Do you remember the skeleton for basic chords? Right, the skeleton that consists of the root, the third and the fifth. In the case of the G — on which the G7 is based — those are: G, B and D. Playing these notes in a chord gives you a G chord.
To make the sound “spicier” or “broader” we add the seventh note from the scale: F. Our skeleton now expands with one note and looks like this: G (root), B (third), D (fifth), F (seventh). We strongly recommend you remember this order. These are the exact same notes that are played on piano, ukulele or guitar, as we already showed you in the previous chord diagrams of the G7 chord root position.
Inversions, then, are different orderings of the notes in the chord skeleton. So, now we have root, third, fifth and seventh. Let’s put the root at the end and see what happens: third, fifth, seventh, root. Or move the third to the back: fifth, seventh, root, third. Or, last but not least, we place the fifth at the back of the line: seventh, root, third, fifth. Each combination generates a new chord shape. So, next to the original root position, you’ll get three new fingerings. All these shapes produce the same chord. Sounds amazing right? Here are playable, friendly inversions for G7 on guitar.
The same thing goes for the ukulele. Check out the inversions for G7 on ukulele below and listen to the way the chord sound changes.
Have you noticed how these chords are spread over the different sections of the fretboard? In both cases, guitar and ukulele, they cover nearly the entire neck. Now, let’s go back to the two challenges described earlier — fretboard jumping and chord repetition.
When we’re familiar with inversions, we don’t have to jump the fretboard because we can choose the shape for the G7 chord closest to our current position. This is especially useful when you have to play a lot of barre chords, or chords located on different frets.

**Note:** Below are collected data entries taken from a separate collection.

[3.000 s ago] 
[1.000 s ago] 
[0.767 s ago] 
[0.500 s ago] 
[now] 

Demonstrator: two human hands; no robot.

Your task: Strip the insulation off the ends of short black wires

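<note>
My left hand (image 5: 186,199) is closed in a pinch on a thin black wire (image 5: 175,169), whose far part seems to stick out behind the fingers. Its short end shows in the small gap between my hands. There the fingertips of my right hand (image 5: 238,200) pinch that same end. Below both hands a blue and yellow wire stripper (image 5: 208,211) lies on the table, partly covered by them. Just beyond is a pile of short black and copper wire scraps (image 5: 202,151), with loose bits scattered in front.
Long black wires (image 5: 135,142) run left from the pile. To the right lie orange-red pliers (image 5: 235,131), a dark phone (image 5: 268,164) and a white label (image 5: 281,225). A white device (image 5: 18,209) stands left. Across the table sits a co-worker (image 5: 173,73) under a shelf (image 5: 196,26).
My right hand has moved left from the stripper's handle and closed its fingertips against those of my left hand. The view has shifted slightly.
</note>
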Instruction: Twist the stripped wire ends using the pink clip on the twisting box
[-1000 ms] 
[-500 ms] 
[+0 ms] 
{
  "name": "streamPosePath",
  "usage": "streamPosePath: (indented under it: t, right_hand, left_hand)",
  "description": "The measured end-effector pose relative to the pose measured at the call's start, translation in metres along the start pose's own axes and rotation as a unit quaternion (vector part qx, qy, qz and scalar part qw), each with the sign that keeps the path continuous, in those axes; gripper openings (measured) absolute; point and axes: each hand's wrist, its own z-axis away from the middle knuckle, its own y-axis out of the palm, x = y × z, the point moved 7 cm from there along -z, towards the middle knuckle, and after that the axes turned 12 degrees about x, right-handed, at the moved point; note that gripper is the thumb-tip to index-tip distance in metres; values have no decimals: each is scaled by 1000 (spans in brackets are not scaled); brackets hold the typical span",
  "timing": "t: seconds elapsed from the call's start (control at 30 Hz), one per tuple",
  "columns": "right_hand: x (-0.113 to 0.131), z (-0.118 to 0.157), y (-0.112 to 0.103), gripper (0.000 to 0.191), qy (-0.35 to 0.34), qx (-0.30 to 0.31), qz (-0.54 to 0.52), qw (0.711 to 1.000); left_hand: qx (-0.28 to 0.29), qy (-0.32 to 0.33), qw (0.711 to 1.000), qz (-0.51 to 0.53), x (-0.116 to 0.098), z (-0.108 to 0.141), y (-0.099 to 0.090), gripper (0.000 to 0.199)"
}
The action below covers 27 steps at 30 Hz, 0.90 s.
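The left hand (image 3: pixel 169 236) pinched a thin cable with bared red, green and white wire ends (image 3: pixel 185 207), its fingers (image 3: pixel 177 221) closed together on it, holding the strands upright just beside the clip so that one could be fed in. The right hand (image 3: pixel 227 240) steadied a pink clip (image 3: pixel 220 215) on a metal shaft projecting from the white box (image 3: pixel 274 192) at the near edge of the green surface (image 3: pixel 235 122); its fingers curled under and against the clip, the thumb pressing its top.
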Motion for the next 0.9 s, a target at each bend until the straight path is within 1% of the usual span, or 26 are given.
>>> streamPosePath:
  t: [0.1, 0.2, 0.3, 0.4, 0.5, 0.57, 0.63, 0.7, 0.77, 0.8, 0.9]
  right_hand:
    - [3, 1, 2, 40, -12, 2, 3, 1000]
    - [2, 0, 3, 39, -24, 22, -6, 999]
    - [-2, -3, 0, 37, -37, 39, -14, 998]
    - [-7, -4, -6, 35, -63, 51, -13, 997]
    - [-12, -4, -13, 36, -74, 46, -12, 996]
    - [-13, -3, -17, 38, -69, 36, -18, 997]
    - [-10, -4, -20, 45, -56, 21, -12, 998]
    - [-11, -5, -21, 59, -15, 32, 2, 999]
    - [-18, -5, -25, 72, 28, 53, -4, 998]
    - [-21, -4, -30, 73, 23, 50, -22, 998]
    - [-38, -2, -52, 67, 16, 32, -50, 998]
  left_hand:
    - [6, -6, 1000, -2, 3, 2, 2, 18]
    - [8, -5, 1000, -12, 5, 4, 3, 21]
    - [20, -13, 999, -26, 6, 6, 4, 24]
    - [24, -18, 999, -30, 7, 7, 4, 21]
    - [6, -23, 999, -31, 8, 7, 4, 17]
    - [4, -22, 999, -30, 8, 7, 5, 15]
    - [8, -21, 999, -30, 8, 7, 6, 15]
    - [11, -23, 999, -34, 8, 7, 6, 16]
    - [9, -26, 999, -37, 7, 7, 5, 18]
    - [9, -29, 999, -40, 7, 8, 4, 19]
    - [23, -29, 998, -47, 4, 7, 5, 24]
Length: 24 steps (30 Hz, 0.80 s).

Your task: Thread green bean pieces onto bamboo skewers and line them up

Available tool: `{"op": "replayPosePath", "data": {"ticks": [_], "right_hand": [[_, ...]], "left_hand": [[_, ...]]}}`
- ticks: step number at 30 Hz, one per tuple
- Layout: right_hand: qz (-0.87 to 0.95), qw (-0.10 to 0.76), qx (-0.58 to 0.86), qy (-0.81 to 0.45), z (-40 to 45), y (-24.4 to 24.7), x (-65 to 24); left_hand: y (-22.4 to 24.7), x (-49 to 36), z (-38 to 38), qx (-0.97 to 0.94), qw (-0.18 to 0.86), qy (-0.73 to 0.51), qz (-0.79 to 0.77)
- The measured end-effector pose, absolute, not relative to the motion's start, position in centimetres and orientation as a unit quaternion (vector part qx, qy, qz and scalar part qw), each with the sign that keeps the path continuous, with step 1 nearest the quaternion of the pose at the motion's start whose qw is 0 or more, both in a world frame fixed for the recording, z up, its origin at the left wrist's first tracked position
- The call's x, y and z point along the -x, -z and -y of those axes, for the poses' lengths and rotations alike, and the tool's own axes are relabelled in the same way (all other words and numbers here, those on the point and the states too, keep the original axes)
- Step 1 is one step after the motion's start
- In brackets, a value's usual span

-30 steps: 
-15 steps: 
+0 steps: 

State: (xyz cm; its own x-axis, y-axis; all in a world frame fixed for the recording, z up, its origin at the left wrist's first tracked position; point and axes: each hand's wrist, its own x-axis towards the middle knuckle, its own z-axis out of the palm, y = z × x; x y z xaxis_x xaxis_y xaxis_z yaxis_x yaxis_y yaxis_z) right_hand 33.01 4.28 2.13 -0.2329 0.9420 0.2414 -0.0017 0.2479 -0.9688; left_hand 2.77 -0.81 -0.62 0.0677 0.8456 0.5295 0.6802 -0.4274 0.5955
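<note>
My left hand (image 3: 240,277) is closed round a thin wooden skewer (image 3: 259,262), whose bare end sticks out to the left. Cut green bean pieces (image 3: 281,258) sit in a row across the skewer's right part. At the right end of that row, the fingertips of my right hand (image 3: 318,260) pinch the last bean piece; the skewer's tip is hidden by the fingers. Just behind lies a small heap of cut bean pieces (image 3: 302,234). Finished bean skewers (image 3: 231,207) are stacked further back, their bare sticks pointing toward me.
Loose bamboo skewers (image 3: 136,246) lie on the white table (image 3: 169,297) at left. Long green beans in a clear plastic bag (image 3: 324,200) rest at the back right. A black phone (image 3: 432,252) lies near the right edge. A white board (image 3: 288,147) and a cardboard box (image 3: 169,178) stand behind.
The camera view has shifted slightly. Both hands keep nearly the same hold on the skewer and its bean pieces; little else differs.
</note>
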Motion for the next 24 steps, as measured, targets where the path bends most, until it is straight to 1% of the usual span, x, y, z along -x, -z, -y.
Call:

With regard to our second challenge, it’s nice to know how to put some variation in the sound. For instance, in a song where a G7 chord is repeated over and over, you can now add inversions. This way you can surprise your band and keep your playing interesting. Cool, right?!
It is worth noting that, in the case of the guitar, there are many more inversions than we have shown in this article. Therefore, it’s interesting to explore the fretboard some more by finding different places to combine the notes of the G7 chord — G, B, D, F. Yeah, we know, this is a lot to process. But, don’t sweat it! Just take out your guitar or ukulele, or sit down at your piano, and start playing. Happy jamming!